▸ **Exercise directions**
Transcribe only the lines between the first line of the records and the line containing "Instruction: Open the", inclusive, exactly as written.

▸ **Source material**
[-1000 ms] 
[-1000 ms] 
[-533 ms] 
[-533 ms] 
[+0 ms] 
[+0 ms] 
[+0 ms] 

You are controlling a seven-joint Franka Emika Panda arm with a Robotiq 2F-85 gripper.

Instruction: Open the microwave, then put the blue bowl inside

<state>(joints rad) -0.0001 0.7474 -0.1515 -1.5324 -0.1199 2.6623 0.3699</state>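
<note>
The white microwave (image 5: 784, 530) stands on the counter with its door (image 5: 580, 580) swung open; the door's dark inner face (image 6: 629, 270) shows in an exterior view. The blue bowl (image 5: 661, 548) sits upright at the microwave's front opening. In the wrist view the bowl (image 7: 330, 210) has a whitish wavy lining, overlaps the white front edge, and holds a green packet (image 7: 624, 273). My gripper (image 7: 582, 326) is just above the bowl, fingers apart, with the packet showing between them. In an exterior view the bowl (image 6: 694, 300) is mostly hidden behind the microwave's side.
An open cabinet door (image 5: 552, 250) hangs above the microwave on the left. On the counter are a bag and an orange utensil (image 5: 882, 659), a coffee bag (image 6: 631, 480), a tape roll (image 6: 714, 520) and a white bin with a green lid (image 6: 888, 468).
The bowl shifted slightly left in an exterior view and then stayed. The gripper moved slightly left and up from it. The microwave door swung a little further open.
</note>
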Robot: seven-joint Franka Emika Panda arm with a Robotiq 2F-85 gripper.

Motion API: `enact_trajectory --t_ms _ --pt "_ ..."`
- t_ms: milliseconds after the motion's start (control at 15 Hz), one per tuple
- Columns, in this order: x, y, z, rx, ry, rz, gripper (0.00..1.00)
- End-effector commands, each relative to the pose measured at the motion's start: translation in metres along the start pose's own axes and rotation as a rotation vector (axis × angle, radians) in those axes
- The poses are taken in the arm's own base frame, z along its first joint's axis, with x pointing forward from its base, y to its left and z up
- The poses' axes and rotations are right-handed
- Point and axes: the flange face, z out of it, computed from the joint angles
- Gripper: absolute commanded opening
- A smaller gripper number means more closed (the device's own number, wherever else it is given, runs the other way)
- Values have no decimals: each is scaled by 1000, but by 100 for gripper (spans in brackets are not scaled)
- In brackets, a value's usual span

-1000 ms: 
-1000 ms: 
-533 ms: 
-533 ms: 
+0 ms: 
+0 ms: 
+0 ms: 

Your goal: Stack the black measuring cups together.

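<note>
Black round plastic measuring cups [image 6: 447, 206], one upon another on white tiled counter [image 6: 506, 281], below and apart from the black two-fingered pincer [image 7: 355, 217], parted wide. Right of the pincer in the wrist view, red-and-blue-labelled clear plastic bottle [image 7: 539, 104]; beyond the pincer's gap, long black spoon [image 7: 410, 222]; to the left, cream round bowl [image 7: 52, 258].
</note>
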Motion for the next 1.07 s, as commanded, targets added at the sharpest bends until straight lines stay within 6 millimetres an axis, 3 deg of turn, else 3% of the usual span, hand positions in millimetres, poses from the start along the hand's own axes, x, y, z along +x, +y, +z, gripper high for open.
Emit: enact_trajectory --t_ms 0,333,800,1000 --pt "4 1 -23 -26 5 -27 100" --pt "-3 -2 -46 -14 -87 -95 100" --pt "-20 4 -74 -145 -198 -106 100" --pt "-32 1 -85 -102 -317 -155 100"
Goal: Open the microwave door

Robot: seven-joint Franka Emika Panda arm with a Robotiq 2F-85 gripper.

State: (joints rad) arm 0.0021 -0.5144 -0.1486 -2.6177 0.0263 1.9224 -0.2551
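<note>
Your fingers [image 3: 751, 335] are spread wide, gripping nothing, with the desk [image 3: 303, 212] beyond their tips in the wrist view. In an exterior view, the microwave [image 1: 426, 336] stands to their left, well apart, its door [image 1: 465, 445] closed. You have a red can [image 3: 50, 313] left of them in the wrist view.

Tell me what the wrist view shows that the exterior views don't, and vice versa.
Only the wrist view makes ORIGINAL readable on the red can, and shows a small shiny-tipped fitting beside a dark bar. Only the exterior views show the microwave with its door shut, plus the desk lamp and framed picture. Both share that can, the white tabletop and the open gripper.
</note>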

▸ **Exercise response**
[-1000 ms] 
[-1000 ms] 
[-533 ms] 
[-533 ms] 
[+0 ms] 
[+0 ms] 
[+0 ms] 

You are controlling a seven-joint Franka Emika Panda arm with a Robotiq 2F-85 gripper.

Instruction: Open the microwave, then put the blue bowl inside

No more work remains on this exercise.